--- WHAT YOU SHOULD DO ---
Which lines run from the start of the data below to the line containing "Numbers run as"? Set them down exactly, with none added.
BEGIN ENTRIES SUPPLIED
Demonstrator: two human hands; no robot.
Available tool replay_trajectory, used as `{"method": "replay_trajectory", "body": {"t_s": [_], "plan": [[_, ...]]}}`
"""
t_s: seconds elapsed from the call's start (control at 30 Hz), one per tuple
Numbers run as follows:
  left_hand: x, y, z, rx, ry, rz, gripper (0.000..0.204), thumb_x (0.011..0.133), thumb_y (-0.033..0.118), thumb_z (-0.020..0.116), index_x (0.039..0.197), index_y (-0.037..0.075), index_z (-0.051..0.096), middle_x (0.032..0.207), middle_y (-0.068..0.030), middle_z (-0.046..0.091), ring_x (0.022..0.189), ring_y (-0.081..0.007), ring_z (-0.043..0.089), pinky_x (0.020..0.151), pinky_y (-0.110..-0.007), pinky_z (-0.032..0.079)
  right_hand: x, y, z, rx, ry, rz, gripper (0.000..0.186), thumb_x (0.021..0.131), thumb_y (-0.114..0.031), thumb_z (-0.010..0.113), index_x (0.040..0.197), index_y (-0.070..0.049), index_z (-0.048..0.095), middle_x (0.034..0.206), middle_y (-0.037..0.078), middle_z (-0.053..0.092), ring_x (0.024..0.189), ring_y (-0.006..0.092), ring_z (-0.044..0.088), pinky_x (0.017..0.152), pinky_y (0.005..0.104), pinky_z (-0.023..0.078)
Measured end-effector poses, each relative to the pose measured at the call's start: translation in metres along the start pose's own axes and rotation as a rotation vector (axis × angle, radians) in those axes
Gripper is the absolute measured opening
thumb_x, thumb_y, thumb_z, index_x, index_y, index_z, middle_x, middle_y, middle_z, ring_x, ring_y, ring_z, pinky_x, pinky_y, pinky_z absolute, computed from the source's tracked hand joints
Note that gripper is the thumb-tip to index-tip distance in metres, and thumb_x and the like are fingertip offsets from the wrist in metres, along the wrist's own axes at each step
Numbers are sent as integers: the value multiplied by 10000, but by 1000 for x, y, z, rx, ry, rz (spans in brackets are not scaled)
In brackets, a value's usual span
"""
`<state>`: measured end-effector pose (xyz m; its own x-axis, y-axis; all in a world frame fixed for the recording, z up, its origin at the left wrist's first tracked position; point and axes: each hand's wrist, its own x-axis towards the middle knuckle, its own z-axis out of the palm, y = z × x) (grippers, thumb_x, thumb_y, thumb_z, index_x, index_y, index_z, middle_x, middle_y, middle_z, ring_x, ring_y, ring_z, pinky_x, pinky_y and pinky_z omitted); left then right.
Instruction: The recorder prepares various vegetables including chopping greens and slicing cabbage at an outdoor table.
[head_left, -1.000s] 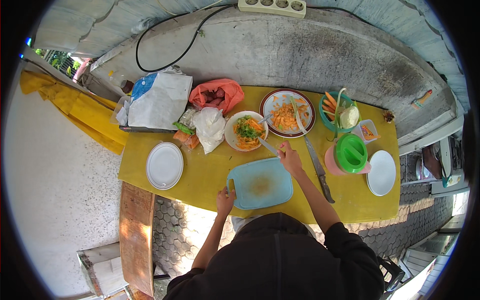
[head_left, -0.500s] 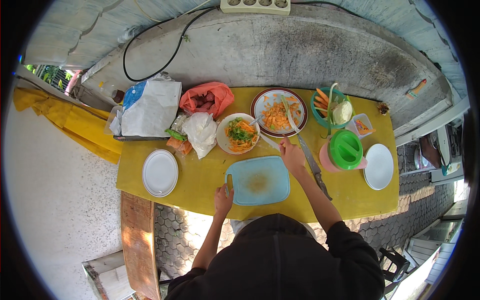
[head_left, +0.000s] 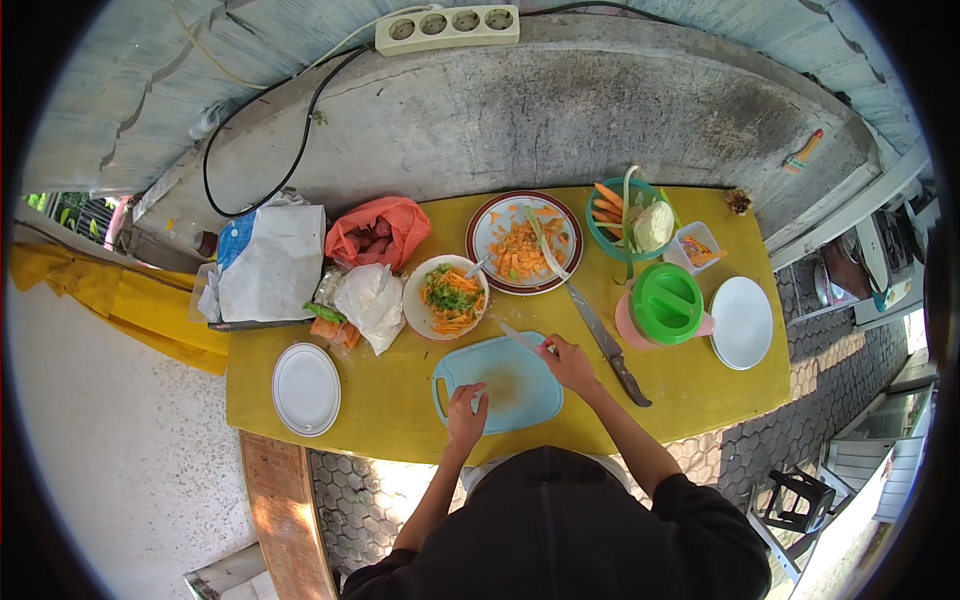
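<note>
Above the light blue cutting board (head_left: 540, 405), my right hand (head_left: 568, 364) is closed around a small knife (head_left: 518, 338), its blade pointing to the far left. My left hand (head_left: 466, 418) is closed over the board's left part; a small pale thing shows at its fingertips, too small to name. A brownish stain marks the board's middle. Beyond it stand a white bowl (head_left: 411, 302) of shredded carrot and chopped greens with a spoon, and a brown-rimmed plate (head_left: 478, 222) of carrot pieces. A large knife (head_left: 607, 342) lies right of the board.
A pink pitcher (head_left: 632, 330) with a green lid (head_left: 668, 302) stands right, near a teal basin (head_left: 592, 225) with carrots and cabbage, a small plastic tub (head_left: 680, 262) and white plates (head_left: 742, 322). Left are a plate (head_left: 306, 390), white bag (head_left: 372, 303), red bag (head_left: 400, 215) and paper-covered box (head_left: 270, 265).
My left hand has moved from beside the board's handle to over the board. My right hand has brought the small knife nearer, from by the bowl to the board's far edge. The view has shifted.
</note>
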<state>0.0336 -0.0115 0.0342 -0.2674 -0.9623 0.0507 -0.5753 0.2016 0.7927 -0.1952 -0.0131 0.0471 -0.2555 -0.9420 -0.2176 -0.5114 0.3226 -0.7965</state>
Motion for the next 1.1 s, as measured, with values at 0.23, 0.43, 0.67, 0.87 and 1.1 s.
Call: {"method": "replay_trajectory", "body": {"t_s": [0.23,0.43,0.67,0.87,1.1], "plan": [[77,56,43,-77,-247,230,93,782,65,572,865,31,598,820,-108,576,719,-248,573,598,-345,462,-71,45,-43,13,159,80,365,804,-354,589,712,-7,526,494,132,443,449,270,468,446,366,355],[191,153,140,-75,-221,620,219,802,93,554,1009,30,524,945,-136,523,877,-292,512,721,-376,442,-142,98,-51,59,242,302,386,802,-346,605,652,-5,503,461,96,380,414,152,383,407,323,302],[251,203,248,109,-282,700,692,683,247,709,1252,80,351,1187,-233,357,1069,-391,414,851,-441,425,-136,104,-56,125,318,288,335,789,-295,617,669,-5,502,456,114,402,402,187,385,397,339,302],[260,204,262,-7,-302,626,740,608,197,748,1246,125,378,1162,-222,455,1071,-378,463,878,-424,416,-135,107,-61,155,276,344,318,774,-300,628,676,-14,529,460,127,440,393,220,457,415,344,353],[269,229,220,-501,-207,503,612,706,160,694,1199,69,343,1000,-174,557,890,-308,584,749,-371,470,-135,112,-59,154,274,346,342,772,-327,627,682,-12,529,479,144,461,417,261,479,431,352,365]]}}
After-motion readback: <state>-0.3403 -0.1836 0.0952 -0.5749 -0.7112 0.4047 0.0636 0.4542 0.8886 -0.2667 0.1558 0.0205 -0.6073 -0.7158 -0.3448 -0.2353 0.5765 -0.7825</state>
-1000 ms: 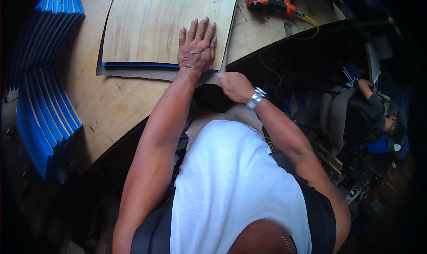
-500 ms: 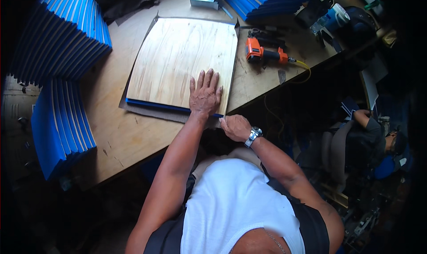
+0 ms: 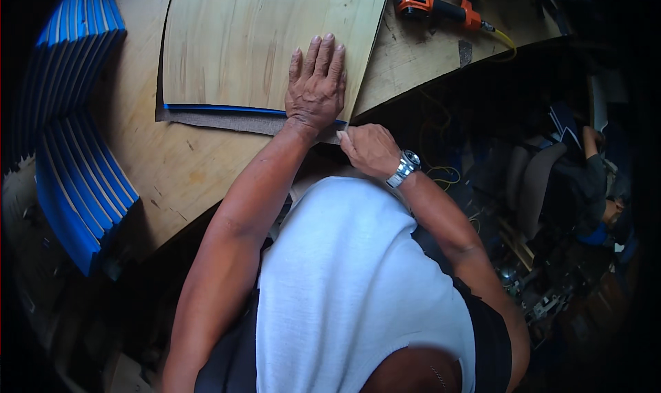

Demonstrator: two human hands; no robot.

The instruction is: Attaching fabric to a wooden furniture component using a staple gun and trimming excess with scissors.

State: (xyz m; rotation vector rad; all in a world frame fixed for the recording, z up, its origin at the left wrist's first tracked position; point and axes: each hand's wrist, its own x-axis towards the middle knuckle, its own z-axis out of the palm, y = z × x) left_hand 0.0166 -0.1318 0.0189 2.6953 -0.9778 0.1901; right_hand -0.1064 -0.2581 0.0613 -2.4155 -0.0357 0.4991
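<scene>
A square plywood board (image 3: 241, 48) lies on the table with a thin blue layer (image 3: 227, 108) showing under its near edge. Dark grey fabric (image 3: 227, 121) sticks out from beneath, along the near and left sides. My left hand (image 3: 317, 90) rests flat on the board near its close right corner, fingers stretched out. Just off that corner, my right hand (image 3: 372, 148) is closed with its thumb on the fabric's edge, pinching it at the table's front. The fingers under the fabric are hidden.
An orange and black air-powered tool (image 3: 441, 8) with a yellow hose lies right of the board. Stacks of blue-covered panels (image 3: 79, 186) stand on the table's left side. The table (image 3: 186, 166) has a slanting front edge. Another person (image 3: 599, 186) sits at the right.
My view has shifted down and closer, so the board and tool appear higher up. Both hands keep their places at the board's near right corner.
</scene>
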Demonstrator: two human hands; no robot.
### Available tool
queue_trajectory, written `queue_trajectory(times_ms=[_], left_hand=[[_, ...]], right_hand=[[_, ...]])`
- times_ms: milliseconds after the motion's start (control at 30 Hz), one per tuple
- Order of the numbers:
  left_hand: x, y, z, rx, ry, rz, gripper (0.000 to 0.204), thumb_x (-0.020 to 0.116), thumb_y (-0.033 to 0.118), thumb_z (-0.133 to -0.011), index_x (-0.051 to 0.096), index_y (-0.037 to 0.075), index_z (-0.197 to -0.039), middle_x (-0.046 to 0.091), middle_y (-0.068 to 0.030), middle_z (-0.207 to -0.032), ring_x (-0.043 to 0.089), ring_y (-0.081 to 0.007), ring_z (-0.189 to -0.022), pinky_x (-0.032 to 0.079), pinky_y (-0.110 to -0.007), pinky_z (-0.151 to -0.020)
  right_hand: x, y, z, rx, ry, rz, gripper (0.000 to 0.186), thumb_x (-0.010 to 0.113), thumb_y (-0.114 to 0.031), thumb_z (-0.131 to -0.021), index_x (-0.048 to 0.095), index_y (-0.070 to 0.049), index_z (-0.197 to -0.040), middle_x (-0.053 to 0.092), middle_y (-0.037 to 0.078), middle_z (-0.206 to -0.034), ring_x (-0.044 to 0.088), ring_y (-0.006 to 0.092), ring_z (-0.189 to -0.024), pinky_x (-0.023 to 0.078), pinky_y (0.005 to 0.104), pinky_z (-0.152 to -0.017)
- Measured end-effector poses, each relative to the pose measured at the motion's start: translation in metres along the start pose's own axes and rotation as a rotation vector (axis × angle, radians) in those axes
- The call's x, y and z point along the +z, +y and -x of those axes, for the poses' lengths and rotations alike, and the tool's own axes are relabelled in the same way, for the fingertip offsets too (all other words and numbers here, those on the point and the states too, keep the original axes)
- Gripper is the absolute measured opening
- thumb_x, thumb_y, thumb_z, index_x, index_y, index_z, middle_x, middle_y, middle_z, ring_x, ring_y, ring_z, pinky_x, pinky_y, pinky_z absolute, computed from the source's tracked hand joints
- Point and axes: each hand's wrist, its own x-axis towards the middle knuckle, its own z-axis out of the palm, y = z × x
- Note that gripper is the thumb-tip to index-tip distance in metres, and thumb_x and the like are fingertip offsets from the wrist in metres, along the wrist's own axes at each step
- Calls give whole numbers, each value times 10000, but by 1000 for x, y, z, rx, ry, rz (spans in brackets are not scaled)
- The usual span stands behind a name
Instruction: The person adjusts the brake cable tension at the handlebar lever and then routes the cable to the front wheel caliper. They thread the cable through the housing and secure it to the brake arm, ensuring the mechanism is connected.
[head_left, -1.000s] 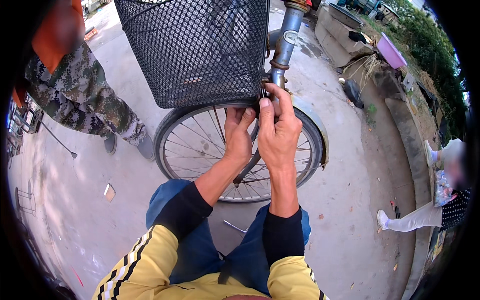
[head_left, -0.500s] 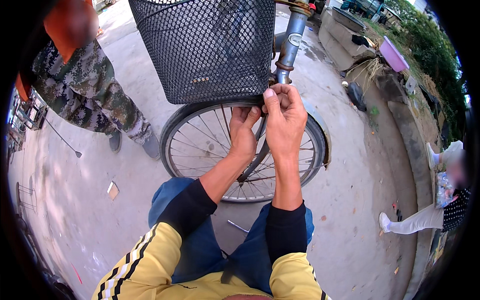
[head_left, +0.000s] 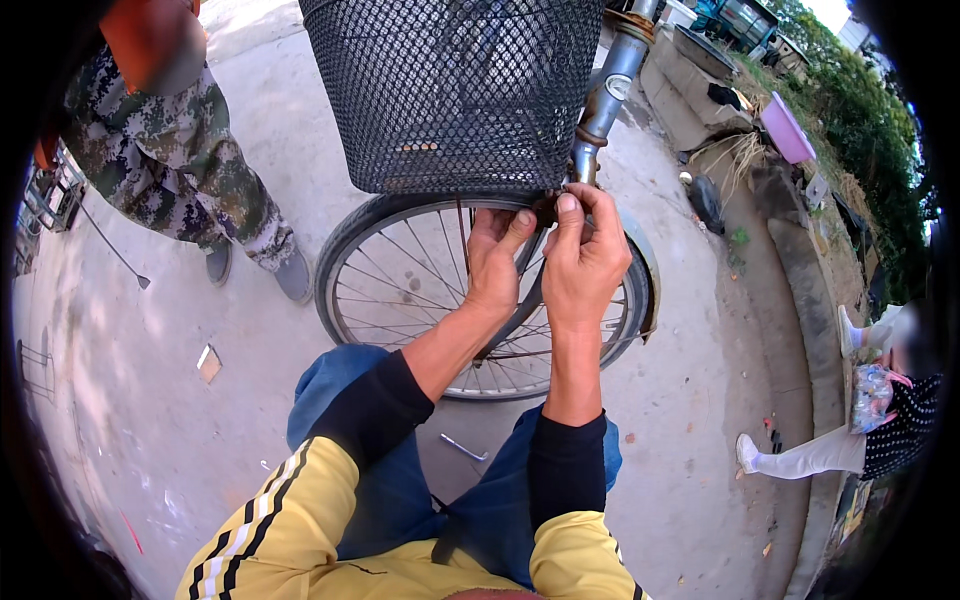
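A bicycle's front wheel [head_left: 338, 262] stands before me, with a black mesh basket [head_left: 450, 100] above it and a silver, rust-ringed head tube [head_left: 606, 104] to the basket's right. Just below that tube, my right hand [head_left: 588, 262] is closed, thumb and fingers pinched at the top of the fork; whatever they grip is hidden. My left hand [head_left: 494, 265] reaches in beside it under the basket's lower edge, thumb bent toward curled fingers, its hold also hidden. Between my knees, a slim metal tool [head_left: 464, 447] lies on the concrete.
At the left stands a person in camouflage trousers [head_left: 190, 150]. Another person in white trousers [head_left: 810, 460] is at the right by a low concrete kerb [head_left: 815, 330]. A pink basin [head_left: 787, 128] sits at the upper right; a small flat piece [head_left: 208, 364] lies on the ground.
Basket and head tube have shifted right in view and tilted slightly. Both hands stay at the fork top, the right a little farther right. The person at right has shifted slightly.
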Motion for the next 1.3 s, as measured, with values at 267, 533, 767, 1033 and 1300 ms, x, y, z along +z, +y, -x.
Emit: queue_trajectory(times_ms=[267, 533, 767, 1033, 1300], left_hand=[[6, 8, 3, -28, 15, 19, 486, 745, 163, -986, 501, 3, -1375, 636, -132, -1310, 611, -220, -1212, 475, -359, -1050], [-1, -1, 1, -32, 7, -3, 511, 754, 195, -982, 503, 14, -1390, 639, -105, -1281, 604, -198, -1176, 477, -345, -1031], [-3, -2, 0, -30, 6, -16, 561, 770, 232, -972, 497, 28, -1419, 642, -99, -1266, 602, -187, -1146, 479, -342, -1004], [-3, -4, 0, -8, -21, -3, 621, 775, 283, -968, 471, 29, -1446, 650, -105, -1248, 611, -200, -1142, 476, -351, -1014], [-1, -3, 2, -41, -24, -5, 430, 681, 170, -1037, 508, 15, -1399, 631, -100, -1315, 605, -171, -1183, 487, -332, -1039]], right_hand=[[9, 7, 5, -274, 165, 235, 60, 673, -33, -1009, 680, 23, -1032, 634, 78, -903, 605, 112, -587, 471, 286, -533], [13, 9, 10, -172, 155, 145, 92, 692, -56, -1013, 671, 32, -993, 635, 64, -851, 590, 94, -560, 464, 275, -510], [13, 9, 8, -169, 126, 150, 99, 690, -45, -1009, 668, 51, -1011, 632, 65, -860, 586, 84, -563, 459, 268, -503], [16, 7, 14, -200, 104, 89, 94, 678, -4, -1002, 676, 72, -1056, 644, 83, -913, 626, 109, -629, 509, 256, -548], [26, 13, 22, -176, 181, 54, 156, 697, 33, -952, 724, 43, -1105, 698, 122, -971, 689, 211, -780, 554, 324, -654]])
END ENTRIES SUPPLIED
--- RESPONSE BELOW ---
Demonstrator: two human hands; no robot.
Available tool replay_trajectory, used as `{"method": "replay_trajectory", "body": {"t_s": [_], "plan": [[_, ...]]}}`
"""
t_s: seconds elapsed from the call's start (control at 30 Hz), one per tuple
Numbers run as follows:

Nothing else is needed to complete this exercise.